伊勢さんと志摩さん 1巻 (ラバココミックス)

 大体の内容。「アラサーのルームシェア。そそるぜ!」。というどうでもいいことはさておき、ちょっと男前な伊勢さんと、ちょっと可愛い系志摩さんの、その実をしっかりみせつつ緩やかにルームシェア。それが『伊勢さんと志摩さん』なのです。

 最近の漫画市況というのは大変捕らえづらくなっているのですが、それゆえに偶に妙なニッチ具合で、しかし自分の心の琴線をぎゅいんぎゅいん、それも『必殺仕事人Ⅳ』の仕事シーンで奏でられるテーマ、その開幕いきなりのエレキギターばりのぎゅいーん加減で奏で流れ落ちるその旋律をもってかき鳴らす作品というものに巡り会った時の感動というものは筆舌し難いのです。私にとってのそういうタイプの作品が、この『伊勢さんと志摩さん』なのです。

 ではどういう内容か。大人の、女の人の、ルームシェア! というので一瞬よぎるようなことはありません。考えましたか? 何たる不埒!

 ジョークはその辺にしますが、伊勢さんと志摩さんの、平坦ながら起伏にとんだ毎日を活写した作品、と言えば言えそうです。努力目標を設定し、それをこなそう、という部分はありますが、それは本当にアクセントで、それにきっちりとかっつりとやっていくという漫画ではありません。繰り返しますが、大人の、女の人の、ルームシェア! 以上のものは出てこないのです。サプライズしたり、雨に濡れたり、意識高いを目指したり。そんな毎日です。

 それでは退屈なんじゃないか? と言われましょうが、退屈、だからこそだろうがっ!! なのです。コミックマスターJ面でそう言います。それだけ、と言えばそこまでの生活を、しかしきっちりと活写することで十分に読ませるものにしているんだなこれが。それだけで、中々に感動的です。ここの感動具合は、個人的には乃花タツ『なり×ゆきリビング』めいたアトモスフィアの残滓を求めた所ゆえとは、否定しません。しかし、求めた、だからこそだろうがっ!! と再びコミックマスターJが参ります。全ての漫画は、あるいは創作はとすら言えますが、誰かが求めているのです。

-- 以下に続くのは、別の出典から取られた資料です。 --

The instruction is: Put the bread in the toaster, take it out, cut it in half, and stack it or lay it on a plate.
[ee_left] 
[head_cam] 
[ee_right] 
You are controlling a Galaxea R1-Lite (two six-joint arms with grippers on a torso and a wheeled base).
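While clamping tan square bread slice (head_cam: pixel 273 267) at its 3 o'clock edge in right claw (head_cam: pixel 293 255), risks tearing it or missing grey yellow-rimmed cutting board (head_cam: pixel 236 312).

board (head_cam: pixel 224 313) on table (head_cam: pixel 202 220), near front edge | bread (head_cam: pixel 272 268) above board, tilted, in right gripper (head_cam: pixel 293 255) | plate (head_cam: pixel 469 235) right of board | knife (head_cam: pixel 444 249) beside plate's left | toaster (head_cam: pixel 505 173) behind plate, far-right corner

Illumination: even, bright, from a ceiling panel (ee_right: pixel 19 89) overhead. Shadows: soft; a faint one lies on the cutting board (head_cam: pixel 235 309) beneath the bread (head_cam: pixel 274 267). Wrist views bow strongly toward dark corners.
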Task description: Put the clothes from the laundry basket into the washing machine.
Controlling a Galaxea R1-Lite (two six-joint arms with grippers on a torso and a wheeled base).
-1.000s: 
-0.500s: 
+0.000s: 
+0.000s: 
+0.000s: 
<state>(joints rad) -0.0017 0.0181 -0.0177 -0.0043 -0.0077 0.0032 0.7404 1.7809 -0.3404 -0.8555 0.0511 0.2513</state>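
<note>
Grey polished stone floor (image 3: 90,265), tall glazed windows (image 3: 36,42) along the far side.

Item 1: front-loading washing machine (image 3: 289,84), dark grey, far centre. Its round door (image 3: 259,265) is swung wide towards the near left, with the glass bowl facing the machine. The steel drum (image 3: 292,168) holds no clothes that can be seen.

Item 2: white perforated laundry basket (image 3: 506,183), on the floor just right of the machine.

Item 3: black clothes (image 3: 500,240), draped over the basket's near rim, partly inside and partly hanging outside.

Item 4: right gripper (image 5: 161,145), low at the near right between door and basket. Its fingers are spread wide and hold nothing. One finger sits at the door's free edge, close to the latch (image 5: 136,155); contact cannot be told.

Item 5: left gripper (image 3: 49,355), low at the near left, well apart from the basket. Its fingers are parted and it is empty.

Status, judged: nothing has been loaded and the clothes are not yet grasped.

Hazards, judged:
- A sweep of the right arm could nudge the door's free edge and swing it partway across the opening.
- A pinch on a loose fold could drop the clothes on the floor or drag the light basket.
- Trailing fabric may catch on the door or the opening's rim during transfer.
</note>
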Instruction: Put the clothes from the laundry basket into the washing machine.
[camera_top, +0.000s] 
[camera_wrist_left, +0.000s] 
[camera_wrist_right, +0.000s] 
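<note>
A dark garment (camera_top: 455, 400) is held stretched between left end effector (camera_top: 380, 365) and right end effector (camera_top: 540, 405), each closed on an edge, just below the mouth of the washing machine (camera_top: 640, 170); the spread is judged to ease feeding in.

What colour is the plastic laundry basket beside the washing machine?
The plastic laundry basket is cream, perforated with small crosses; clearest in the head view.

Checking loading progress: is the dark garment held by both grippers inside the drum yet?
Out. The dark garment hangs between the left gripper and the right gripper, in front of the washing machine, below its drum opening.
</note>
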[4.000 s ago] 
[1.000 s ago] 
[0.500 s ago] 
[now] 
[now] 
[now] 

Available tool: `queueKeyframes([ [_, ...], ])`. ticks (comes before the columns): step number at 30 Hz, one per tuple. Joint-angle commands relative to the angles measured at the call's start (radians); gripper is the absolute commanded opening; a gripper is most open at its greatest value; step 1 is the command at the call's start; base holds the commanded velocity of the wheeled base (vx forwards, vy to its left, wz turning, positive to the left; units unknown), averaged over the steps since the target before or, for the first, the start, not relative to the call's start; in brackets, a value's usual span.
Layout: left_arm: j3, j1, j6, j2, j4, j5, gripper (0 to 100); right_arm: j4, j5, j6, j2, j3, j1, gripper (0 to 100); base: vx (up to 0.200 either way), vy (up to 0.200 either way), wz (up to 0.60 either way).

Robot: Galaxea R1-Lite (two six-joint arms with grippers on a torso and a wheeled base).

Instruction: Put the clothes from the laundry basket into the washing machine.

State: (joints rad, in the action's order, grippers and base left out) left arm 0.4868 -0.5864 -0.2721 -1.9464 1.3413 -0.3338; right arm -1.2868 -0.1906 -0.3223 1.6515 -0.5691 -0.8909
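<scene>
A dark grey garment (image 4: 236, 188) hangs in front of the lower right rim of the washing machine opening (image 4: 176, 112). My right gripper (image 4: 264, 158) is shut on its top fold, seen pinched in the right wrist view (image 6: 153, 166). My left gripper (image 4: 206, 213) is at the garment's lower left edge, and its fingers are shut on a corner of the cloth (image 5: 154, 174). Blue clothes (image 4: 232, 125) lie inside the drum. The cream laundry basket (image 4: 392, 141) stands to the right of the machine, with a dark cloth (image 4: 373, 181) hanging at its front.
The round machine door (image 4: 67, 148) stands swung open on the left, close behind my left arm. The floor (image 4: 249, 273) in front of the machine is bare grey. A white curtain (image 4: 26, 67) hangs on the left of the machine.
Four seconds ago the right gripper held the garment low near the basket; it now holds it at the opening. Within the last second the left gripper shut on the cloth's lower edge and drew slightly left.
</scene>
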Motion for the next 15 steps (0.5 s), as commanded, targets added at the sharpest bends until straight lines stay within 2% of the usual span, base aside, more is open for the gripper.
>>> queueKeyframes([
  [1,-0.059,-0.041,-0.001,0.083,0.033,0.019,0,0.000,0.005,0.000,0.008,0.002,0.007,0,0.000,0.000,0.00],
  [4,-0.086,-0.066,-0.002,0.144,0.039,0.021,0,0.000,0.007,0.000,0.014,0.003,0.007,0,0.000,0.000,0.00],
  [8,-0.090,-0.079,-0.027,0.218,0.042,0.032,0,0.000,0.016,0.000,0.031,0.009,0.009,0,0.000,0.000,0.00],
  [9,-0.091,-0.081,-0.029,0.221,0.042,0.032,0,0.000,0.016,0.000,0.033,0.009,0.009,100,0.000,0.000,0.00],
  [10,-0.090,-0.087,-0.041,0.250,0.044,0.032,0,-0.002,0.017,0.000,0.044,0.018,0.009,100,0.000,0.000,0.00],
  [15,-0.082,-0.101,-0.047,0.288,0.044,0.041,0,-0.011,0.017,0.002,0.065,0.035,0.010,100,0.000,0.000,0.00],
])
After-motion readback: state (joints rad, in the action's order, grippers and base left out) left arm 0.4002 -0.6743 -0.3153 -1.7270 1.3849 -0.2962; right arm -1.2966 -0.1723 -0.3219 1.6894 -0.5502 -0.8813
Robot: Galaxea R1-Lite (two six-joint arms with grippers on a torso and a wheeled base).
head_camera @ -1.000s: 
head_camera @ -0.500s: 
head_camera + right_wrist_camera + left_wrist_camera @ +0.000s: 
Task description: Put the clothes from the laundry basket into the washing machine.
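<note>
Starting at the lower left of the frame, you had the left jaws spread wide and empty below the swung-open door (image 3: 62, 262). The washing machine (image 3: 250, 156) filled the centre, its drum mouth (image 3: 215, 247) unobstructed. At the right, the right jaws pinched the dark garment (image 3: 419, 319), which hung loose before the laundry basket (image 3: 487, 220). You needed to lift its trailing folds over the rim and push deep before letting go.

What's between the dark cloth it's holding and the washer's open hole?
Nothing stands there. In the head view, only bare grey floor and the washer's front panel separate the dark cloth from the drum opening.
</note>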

ここじゃないかもだし、今じゃないかもですが、誰かが求めているのです。そこに辿りつくこの感じ、いいのですよ。届けられたという感覚、嫌いじゃない。好き。

 さておき。

 大人のお姉さんが特にキャッキャウフフはしないけど楽しそうにしている、あるいは悲しい時もある。でも、そういうのを含めて生きている、というのは中々良いもんです。あるいは男の人でもそうだろうと推察できるので、古今東西老若男女、どこも問わずに人が楽しそうにしているのは楽しいもの。そういうことなのかもしれません。

 この漫画はその前提になる話とか、ちょっと悲しいけどしょうがないねな話とかもあり、だからこそ楽しい時って楽しいよね! でも悲しい時も悲しいよね! という塩分バランスをしていて、そこが信頼性に繋がっている部分があります。楽しいだけで糊塗しない、でも上書くことはある。そういう立ち回りですね。

 特に、伊勢さんと志摩さんが高校時代にかなり距離と壁があったのが、縁あって保健委員で一緒に、というのからしばらくすると壁? ってなっていく、という話が顕著。仲良くなる、でも時間が足りなかったなあ。というので卒業とともに分かれて、というのがちょっと悲しい気分にもなるのが良かったです。ちゃんとこの漫画の題を見ていただければ、その後は大体ご想像通りですが。その辺の展開もまた良いものなのです。縁は異なもの味なもの、が一番しっくりきますね?

 ということで、大人の、女の人の、ルームシェア! というのにフックがびんごびんごする人なら全く問題ありません! と判を押したい出来栄えです。あるいは、とくになにもないこそがある系統への導入としては結構最適な一作であるかと。と、かなり高度な位置に据えるようなことをいいつつ、この項を閉じたいと思います。